━━ DATASET EXCERPT ━━

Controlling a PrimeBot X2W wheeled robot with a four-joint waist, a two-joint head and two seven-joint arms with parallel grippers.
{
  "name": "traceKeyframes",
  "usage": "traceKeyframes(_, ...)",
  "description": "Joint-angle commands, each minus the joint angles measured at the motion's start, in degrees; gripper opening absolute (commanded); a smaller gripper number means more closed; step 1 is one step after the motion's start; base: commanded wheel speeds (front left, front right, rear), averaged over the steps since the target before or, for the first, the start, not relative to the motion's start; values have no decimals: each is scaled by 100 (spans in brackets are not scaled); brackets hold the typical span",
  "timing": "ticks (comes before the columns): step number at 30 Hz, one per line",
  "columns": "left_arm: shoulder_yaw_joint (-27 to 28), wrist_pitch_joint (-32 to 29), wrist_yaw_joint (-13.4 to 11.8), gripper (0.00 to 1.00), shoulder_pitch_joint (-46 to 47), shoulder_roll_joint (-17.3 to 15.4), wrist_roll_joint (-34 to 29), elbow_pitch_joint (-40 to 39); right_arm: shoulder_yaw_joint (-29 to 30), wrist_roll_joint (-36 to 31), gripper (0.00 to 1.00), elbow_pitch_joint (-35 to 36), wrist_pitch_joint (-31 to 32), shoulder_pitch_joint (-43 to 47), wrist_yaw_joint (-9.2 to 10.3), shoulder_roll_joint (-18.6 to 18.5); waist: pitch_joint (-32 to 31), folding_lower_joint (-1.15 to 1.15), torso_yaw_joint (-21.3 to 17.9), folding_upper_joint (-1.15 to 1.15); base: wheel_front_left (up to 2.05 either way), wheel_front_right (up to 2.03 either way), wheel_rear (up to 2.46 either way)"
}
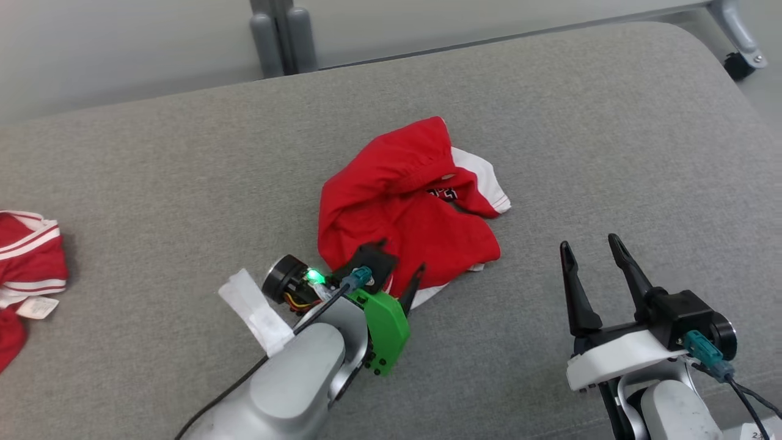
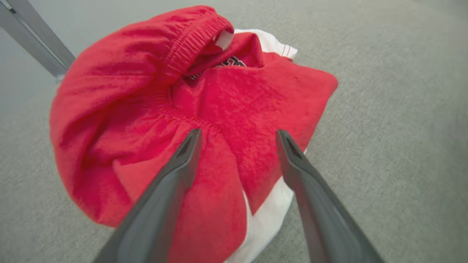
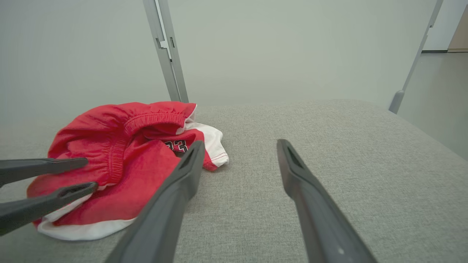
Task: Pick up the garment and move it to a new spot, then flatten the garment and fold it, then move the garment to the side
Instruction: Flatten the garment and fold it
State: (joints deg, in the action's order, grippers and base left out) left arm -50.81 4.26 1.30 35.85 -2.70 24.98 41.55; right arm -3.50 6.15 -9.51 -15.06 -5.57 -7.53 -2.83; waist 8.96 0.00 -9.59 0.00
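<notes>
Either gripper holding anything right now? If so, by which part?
Nothing is held. The left gripper is open, fingers spread over the red garment; the right gripper is open, apart from it.

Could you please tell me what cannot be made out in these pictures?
1. The print on the red garment: in the head and wrist views, folds cover part of it, so it can't be read whole.
2. A second red-and-white garment: the head view's left edge cuts it off.
3. The left gripper: open over the red garment, but contact with the cloth can't be judged.
</notes>
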Motion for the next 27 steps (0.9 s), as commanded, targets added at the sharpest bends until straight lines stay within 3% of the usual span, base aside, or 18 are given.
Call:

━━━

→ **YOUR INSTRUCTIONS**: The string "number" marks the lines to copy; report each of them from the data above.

→ **THE ANSWER**:
  "description": "Joint-angle commands, each minus the joint angles measured at the motion's start, in degrees; gripper opening absolute (commanded); a smaller gripper number means more closed; step 1 is one step after the motion's start; base: commanded wheel speeds (front left, front right, rear), averaged over the steps since the target before or, for the first, the start, not relative to the motion's start; values have no decimals: each is scaled by 100 (spans in brackets are not scaled); brackets hold the typical span",
  "timing": "ticks (comes before the columns): step number at 30 Hz, one per line",

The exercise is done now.